Activity: Search the material below for the word "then" and copy every line in which it occurs.

Information shown:

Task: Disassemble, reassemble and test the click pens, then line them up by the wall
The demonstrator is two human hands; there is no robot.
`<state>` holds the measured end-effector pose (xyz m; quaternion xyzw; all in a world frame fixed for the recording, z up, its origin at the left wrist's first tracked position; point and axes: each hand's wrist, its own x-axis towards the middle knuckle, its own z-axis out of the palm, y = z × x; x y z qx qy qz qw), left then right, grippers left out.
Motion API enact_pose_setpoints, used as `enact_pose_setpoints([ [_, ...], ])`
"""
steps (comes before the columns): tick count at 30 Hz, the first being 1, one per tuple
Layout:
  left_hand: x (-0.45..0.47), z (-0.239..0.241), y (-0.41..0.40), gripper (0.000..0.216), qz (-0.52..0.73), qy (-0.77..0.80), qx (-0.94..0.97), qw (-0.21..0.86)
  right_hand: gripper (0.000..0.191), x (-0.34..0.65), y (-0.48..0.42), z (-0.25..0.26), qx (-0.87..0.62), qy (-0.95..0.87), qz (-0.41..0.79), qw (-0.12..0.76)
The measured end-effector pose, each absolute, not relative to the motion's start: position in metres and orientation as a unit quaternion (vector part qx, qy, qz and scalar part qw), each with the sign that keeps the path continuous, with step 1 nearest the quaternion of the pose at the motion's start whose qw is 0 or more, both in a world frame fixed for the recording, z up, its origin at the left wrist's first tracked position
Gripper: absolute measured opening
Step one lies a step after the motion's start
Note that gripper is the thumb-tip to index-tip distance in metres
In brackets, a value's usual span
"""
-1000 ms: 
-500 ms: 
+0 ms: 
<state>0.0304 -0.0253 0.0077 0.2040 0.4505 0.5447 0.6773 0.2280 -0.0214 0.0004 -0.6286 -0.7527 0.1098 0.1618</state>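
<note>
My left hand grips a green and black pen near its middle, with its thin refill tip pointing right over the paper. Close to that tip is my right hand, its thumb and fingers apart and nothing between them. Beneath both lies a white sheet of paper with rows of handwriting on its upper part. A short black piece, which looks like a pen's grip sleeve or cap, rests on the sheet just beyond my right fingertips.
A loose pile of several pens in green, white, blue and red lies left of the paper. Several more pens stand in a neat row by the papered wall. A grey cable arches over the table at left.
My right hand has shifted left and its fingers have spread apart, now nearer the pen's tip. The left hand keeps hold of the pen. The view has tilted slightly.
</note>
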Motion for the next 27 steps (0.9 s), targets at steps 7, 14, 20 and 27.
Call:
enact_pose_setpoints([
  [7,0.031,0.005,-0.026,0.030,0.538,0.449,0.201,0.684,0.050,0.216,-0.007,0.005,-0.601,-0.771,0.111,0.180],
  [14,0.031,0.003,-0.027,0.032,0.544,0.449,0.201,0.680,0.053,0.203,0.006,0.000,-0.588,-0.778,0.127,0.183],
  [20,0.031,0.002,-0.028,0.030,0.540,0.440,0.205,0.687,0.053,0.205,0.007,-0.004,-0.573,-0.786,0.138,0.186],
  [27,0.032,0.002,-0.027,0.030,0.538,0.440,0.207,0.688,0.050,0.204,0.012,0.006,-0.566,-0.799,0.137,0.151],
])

Written answer:
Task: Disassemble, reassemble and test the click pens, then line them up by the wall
`<state>` holds the measured end-effector pose (xyz m; quaternion xyzw; all in a world frame fixed for the recording, z up, its origin at the left wrist's first tracked position; point and axes: each hand's wrist, its own x-axis towards the middle knuckle, its own z-axis out of the palm, y = z × x; x y z qx qy qz qw), left then right, grippers left out.

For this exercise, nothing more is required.